» **EXERCISE BRIEF**:
Find the line containing "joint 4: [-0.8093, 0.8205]" in the data below, then output that line and each one after it exactly, with nothing else.

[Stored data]
..........

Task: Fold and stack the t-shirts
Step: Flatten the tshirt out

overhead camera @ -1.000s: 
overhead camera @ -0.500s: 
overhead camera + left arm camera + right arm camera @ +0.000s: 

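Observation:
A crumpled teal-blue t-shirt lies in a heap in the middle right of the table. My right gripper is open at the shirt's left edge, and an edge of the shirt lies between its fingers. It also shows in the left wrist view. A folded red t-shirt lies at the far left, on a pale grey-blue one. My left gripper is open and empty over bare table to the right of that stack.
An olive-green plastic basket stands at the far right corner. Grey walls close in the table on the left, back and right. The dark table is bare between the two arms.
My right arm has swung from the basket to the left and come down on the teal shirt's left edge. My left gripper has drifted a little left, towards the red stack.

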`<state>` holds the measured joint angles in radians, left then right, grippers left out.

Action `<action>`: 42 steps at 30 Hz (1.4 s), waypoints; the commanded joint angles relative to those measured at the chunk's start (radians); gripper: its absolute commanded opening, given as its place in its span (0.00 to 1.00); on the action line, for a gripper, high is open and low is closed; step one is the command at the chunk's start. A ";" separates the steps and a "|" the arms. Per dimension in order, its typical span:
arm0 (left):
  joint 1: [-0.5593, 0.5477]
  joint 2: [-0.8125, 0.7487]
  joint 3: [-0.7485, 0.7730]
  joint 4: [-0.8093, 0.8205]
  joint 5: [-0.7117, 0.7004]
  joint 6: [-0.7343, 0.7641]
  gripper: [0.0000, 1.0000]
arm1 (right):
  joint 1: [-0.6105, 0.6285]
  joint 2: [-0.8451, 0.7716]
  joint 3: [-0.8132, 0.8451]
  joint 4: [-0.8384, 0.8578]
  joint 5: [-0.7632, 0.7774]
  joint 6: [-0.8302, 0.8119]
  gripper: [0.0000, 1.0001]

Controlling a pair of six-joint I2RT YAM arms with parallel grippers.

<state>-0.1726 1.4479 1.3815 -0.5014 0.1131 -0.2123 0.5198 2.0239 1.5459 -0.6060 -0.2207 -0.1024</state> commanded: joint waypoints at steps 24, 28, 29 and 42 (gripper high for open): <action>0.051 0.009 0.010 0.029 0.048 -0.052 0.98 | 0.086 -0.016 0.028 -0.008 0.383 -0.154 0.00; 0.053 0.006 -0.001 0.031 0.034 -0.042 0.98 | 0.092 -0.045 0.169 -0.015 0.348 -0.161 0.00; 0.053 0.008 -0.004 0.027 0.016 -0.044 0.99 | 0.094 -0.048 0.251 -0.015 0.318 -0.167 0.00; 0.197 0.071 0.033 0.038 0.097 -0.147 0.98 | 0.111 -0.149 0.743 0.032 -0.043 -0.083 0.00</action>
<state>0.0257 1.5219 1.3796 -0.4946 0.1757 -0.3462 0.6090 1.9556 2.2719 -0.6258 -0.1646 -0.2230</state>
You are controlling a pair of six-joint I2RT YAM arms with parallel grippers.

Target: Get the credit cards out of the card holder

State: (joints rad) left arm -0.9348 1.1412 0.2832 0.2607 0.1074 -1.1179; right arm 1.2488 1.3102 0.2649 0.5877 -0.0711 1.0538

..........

» **SOLUTION**:
  joint 4: [-0.8093, 0.8205]
  joint 5: [-0.7117, 0.7004]
  joint 6: [-0.7343, 0.7641]
  gripper: [0.0000, 1.0000]
arm1 (right):
  joint 1: [-0.6105, 0.6285]
  joint 2: [-0.8451, 0.7716]
  joint 3: [-0.8132, 0.8451]
  joint 4: [-0.8384, 0.8578]
  joint 5: [-0.7632, 0.7774]
  joint 6: [-0.8302, 0.8119]
  gripper: [0.0000, 1.0001]

Controlling a pair of six-joint I2RT YAM arms with parallel grippers.

<state>-0.1726 1.4479 1.3815 -0.5014 0.1131 -0.2123 0.5198 2.0239 1.5459 -0.6060 -0.2207 -0.1024</state> commanded: joint waypoints at steps 24, 28, 29 and 42 (gripper high for open): <action>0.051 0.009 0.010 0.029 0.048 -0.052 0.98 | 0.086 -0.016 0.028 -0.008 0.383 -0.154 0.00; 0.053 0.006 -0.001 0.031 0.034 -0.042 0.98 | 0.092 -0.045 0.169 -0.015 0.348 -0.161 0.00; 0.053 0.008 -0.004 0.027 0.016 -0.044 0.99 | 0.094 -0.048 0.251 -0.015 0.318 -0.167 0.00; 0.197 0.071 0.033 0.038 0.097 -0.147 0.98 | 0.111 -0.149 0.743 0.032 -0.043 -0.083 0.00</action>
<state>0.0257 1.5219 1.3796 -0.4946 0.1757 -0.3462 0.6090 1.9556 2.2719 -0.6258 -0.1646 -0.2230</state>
You are controlling a pair of six-joint I2RT YAM arms with parallel grippers.

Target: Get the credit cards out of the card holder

State: (joints rad) left arm -0.9348 1.1412 0.2832 0.2607 0.1074 -1.1179; right arm 1.2488 1.3102 0.2649 0.5877 -0.0711 1.0538

No additional answer text is required.